WHAT THIS TASK INVOLVES: Of all the lines below, output only those starting at the one with "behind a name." and ending at the one with "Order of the", both ends included, exactly as written.

Data entries:
►
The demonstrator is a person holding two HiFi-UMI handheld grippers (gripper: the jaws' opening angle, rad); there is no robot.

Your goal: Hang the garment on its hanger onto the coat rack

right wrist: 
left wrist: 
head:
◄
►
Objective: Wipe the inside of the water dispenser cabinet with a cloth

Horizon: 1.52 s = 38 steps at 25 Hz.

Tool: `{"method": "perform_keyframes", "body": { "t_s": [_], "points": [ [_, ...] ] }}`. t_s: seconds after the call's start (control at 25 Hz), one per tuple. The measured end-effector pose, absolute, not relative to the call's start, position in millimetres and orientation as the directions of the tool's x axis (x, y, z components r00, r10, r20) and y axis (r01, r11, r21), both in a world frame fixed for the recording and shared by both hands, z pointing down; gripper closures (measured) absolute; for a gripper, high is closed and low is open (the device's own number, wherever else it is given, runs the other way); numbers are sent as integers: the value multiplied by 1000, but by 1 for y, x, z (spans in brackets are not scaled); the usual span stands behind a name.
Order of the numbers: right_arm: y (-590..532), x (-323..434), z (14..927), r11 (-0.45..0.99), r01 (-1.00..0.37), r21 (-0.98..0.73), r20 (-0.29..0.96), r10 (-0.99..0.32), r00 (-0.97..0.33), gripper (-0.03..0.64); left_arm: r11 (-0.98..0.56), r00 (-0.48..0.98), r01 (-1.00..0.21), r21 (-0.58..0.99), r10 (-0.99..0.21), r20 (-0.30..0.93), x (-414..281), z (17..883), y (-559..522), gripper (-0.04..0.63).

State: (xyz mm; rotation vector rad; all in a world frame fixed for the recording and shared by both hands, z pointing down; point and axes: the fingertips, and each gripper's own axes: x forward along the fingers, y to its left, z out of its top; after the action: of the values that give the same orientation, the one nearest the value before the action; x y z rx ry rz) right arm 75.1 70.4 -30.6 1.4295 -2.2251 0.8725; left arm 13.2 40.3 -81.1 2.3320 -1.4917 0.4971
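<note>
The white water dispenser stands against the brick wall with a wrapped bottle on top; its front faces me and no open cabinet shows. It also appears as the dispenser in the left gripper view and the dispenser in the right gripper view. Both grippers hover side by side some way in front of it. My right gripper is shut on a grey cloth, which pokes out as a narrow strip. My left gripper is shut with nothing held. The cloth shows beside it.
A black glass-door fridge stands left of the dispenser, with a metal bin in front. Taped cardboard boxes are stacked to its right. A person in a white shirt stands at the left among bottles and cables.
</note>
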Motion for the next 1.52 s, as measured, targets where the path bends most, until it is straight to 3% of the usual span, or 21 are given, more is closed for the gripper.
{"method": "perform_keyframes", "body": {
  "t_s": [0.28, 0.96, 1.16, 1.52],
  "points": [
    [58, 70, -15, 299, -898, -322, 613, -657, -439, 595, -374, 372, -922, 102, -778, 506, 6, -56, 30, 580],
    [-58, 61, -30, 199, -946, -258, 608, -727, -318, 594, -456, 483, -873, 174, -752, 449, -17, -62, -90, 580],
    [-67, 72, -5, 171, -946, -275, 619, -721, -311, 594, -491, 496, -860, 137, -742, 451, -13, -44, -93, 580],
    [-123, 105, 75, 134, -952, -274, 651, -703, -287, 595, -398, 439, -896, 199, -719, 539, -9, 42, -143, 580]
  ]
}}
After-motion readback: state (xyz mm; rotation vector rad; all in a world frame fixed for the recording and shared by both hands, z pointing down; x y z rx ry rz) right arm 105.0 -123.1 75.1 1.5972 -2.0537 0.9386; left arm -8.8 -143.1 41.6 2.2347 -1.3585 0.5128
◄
ANSWER:
Tool: `{"method": "perform_keyframes", "body": { "t_s": [_], "points": [ [_, ...] ] }}`. t_s: seconds after the call's start (control at 25 Hz), one per tuple. The measured end-effector pose, absolute, not relative to the call's start, position in millimetres and orientation as the directions of the tool's x axis (x, y, z components r00, r10, r20) and y axis (r01, r11, r21), both in a world frame fixed for the recording and shared by both hands, z pointing down; gripper closures (measured) absolute; for a gripper, high is closed and low is open (the device's own number, wherever else it is given, runs the other way); numbers are sent as integers: the value multiplied by 1000, but by 1 for y, x, z (spans in brackets are not scaled); the usual span stands behind a name.
Order of the numbers: right_arm: y (-590..532), x (-323..434), z (14..927), r11 (-0.45..0.99), r01 (-1.00..0.37), r21 (-0.98..0.73), r20 (-0.29..0.96), r10 (-0.99..0.32), r00 (-0.97..0.33), gripper (-0.03..0.64); left_arm: r11 (-0.98..0.56), r00 (-0.48..0.98), r01 (-1.00..0.21), r21 (-0.58..0.99), r10 (-0.99..0.21), r20 (-0.30..0.93), x (-414..281), z (17..883), y (-559..522), gripper (-0.04..0.63).

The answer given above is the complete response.